North American Network Operators Group

Date Prev | Date Next | Date Index | Thread Index | Author Index | Historical

Re: amazonaws.com?

  • From: Colin Alston
  • Date: Mon May 26 03:58:43 2008

On 26/05/2008 09:17 Barry Shein wrote:
It's since stopped, thank you, but a few here indicated, and I don't
know if they speak with any authority, that Amazon seems to believe
that so long as their cloud machines are in blacklists then they
shouldn't have to feel any responsibilty to exercise any control over
them vis a vis spammers et al.

You are speaking a bit hyperbolically and that is not what anyone believes or feels.


Much like any large datacenter or hosting provider it is not feasible to police every packet in and out of the network, I assume "The World" has lots of experience with super-scale networks so I'll limit my "lecturing" on the subject.

Regardless, like any large datacenter or hosting provider they can only respond to complaints when they get them, and they do, and they respond (unless you have evidence to suggest the contrary). As a corollary to this I was simply noting that their terms do not include the ability to SMTP at all and as such the ranges are left in any blacklists they might fall into. You are also free to block them for SMTP on your own kit given this directive. Blocking at RCPT time or even before limits any bandwidth usage from spam to negligible amounts in most cases.

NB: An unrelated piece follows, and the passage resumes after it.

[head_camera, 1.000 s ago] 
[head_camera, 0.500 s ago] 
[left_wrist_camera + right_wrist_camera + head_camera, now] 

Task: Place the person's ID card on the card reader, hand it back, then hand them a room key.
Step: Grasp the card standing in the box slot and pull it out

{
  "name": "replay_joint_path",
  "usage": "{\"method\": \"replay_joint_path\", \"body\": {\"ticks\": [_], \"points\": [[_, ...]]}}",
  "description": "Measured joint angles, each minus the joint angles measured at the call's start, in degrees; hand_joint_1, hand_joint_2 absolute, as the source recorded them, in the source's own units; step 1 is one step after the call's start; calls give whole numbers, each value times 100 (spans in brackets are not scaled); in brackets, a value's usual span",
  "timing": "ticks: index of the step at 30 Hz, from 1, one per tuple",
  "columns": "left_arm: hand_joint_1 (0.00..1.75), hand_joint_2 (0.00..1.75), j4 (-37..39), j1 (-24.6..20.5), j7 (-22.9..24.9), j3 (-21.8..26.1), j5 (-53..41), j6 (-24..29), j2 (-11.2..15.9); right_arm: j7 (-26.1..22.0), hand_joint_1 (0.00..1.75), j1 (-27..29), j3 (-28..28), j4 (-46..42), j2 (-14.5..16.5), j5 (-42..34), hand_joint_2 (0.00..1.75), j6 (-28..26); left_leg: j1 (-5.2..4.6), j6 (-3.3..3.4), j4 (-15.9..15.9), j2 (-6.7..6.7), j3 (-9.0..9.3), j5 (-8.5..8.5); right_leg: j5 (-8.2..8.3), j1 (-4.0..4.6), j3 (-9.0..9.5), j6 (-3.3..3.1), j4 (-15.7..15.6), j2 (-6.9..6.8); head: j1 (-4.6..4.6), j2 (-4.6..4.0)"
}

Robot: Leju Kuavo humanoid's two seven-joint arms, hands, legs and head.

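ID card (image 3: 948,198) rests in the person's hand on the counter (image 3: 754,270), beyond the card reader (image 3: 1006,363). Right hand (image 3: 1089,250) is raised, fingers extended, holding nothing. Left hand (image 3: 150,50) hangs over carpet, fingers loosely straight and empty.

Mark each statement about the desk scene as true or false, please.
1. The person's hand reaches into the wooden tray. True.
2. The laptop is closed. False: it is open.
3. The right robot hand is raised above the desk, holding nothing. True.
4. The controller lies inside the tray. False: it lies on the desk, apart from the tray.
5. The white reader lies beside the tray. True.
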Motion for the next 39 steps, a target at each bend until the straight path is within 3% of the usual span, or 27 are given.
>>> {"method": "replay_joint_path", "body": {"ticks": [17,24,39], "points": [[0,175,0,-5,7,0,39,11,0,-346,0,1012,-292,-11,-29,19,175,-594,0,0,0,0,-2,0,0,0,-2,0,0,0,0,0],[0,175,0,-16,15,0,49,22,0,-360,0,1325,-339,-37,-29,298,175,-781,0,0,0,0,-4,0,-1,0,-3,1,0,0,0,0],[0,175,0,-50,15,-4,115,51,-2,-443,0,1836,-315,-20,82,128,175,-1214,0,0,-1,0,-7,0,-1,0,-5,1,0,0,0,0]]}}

The consequences of blocking TCP/25 as an upstream though is much worse since customers frown on upstream port filtering and it makes SMTP impossible for everything except those which accept the submission port. Many people may still have numerous valid reasons for using port 25 to talk to their own kit somewhere else.

--
Colin Alston ~ http://syllogism.co.za/
"To the world you may be one person, to one person you may be the world" ~ Rachel Ann Nunes.